Knock off purse seller

Denver, CO

#8 Jul 13, 2013
andet1987 wrote:
I wish I can take a vacation from work.
They decided to give you a vacation. You went to a movie set in Hollywood and got burnt to dead during a stunt scene that hit the audience by mistake.

Mine:

I wish I could eat McDonalds food but I don't because it's too high in calories.
:(
andet1987

Chicago, IL

#9 Jul 13, 2013
Knock off purse seller wrote:
<quoted text>
They decided to give you a vacation. You went to a movie set in Hollywood and got burnt to dead during a stunt scene that hit the audience by mistake.
Mine:
I wish I could eat McDonalds food but I don't because it's too high in calories.
:(
You ate at McDonalds when I told you to order a salad. Salads have low calories.

I wish I am a proud mother of four.
Knock off purse seller

Denver, CO

#10 Jul 14, 2013
andet1987 wrote:
<quoted text>
You ate at McDonalds when I told you to order a salad. Salads have low calories.
I wish I am a proud mother of four.
You become mother of 4 baby monkeys but each monkey had 5 as***ses.
The amount of poop flooded you out of the house.

I wished I had more wishes.
andet1987

Chicago, IL

#11 Jul 14, 2013
Knock off purse seller wrote:
<quoted text>
You become mother of 4 baby monkeys but each monkey had 5 as***ses.
The amount of poop flooded you out of the house.
I wished I had more wishes.
:)

Each time you wish, a star in the sky disappears. so you stopped wishing.

How I wish David Beckham becomes the new 007, and I will become the new Bond Girl.:)
Knock off purse seller

Denver, CO

#12 Jul 14, 2013
andet1987 wrote:
<quoted text>
:)
Each time you wish, a star in the sky disappears. so you stopped wishing.
How I wish David Beckham becomes the new 007, and I will become the new Bond Girl.:)
Beckham takes the role but only his top half appears on film-everything below the waist is missing.

You became the Bond girl but your bottom half fell off! Haha.

---------
I want my internet speed to be faster.
andet1987

Chicago, IL

#13 Jul 14, 2013
Knock off purse seller wrote:
<quoted text>
Beckham takes the role but only his top half appears on film-everything below the waist is missing.
You became the Bond girl but your bottom half fell off! Haha.
---------
I want my internet speed to be faster.
:)

yes, your internet became very fast. every time you go into internet, there is thunder and lightning. so you stopped using internet.

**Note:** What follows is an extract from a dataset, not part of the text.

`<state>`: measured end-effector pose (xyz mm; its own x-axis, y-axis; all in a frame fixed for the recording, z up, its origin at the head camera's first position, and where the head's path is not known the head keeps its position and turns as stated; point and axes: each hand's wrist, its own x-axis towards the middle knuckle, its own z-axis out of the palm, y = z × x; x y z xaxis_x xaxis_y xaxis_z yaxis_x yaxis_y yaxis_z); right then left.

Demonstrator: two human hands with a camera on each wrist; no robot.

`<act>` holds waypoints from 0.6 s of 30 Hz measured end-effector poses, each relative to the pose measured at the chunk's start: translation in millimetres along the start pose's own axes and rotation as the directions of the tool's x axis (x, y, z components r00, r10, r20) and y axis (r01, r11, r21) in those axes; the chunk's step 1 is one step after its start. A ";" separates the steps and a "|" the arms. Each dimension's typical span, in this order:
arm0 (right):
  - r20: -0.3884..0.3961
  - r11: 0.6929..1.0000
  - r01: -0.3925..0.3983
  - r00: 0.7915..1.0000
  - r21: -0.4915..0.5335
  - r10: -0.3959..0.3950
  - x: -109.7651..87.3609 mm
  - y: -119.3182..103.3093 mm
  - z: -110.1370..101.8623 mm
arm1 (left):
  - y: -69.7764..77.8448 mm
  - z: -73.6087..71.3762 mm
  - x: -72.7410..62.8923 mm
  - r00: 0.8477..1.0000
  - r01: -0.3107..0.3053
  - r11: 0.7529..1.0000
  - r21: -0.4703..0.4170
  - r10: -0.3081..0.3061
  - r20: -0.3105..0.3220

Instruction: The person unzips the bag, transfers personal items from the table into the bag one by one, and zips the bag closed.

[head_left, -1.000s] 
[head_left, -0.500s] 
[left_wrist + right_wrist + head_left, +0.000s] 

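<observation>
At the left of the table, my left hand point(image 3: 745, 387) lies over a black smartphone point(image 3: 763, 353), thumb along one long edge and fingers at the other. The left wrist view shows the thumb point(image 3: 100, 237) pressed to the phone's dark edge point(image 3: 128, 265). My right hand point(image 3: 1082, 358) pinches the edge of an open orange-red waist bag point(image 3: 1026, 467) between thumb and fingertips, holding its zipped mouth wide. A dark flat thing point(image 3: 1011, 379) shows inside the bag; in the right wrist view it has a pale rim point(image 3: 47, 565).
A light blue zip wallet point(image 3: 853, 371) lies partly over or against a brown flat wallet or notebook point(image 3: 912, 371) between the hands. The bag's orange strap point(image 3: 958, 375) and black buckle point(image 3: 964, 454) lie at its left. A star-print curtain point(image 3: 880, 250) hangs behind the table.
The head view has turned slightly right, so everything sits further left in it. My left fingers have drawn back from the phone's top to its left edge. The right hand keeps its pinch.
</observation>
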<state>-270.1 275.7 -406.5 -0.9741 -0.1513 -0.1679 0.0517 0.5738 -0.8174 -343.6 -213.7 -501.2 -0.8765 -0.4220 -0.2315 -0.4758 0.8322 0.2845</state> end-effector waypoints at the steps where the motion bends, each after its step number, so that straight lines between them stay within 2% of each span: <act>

I wish I was the Queen of England.
PDX Dave

Portland, OR

#14 Jul 14, 2013
andet1987 wrote:
<quoted text>
I wish I was the Queen of England.
Poof! You are the greatest slam buoyantly swishing drag queen the English Empire has ever seen! "The Queen of England" becomes your nickname worldwide.
PDX Dave

Portland, OR

#15 Jul 14, 2013
That was supposed to be FLAMBOYANTLY, and my wish is:

I wish I could live on a South Pacific island where it was illegal to wear clothing, and for girls to turn down a sexual advance!
Knock off purse seller

Denver, CO

#16 Jul 14, 2013
PDX Dave wrote:
That was supposed to be FLAMBOYANTLY, and my wish is:
I wish I could live on a South Pacific island where it was illegal to wear clothing, and for girls to turn down a sexual advance!
:-)

You got your wish but the island had the castaways from the show Gilligans Island on it. Mrs. Howell took a liking to you and pestered you for sex till you became too ill to want sex anymore-ever.
andet1987

Chicago, IL

#17 Jul 14, 2013
Knock off purse seller wrote:
<quoted text>
:-)
You got your wish but the island had the castaways from the show Gilligans Island on it. Mrs. Howell took a liking to you and pestered you for sex till you became too ill to want sex anymore-ever.
you forgot your wish ?:)
Knock off purse seller

Denver, CO

#18 Jul 14, 2013
andet1987 wrote:
<quoted text>
you forgot your wish ?:)
Ooops, I did :-)

I want a cheaply priced smartphone.
andet1987

Chicago, IL

#19 Jul 14, 2013
Knock off purse seller wrote:
<quoted text>
Ooops, I did :-)
I want a cheaply priced smartphone.
It is cheap so bought it right away. And anything cheap, is not a smartphone.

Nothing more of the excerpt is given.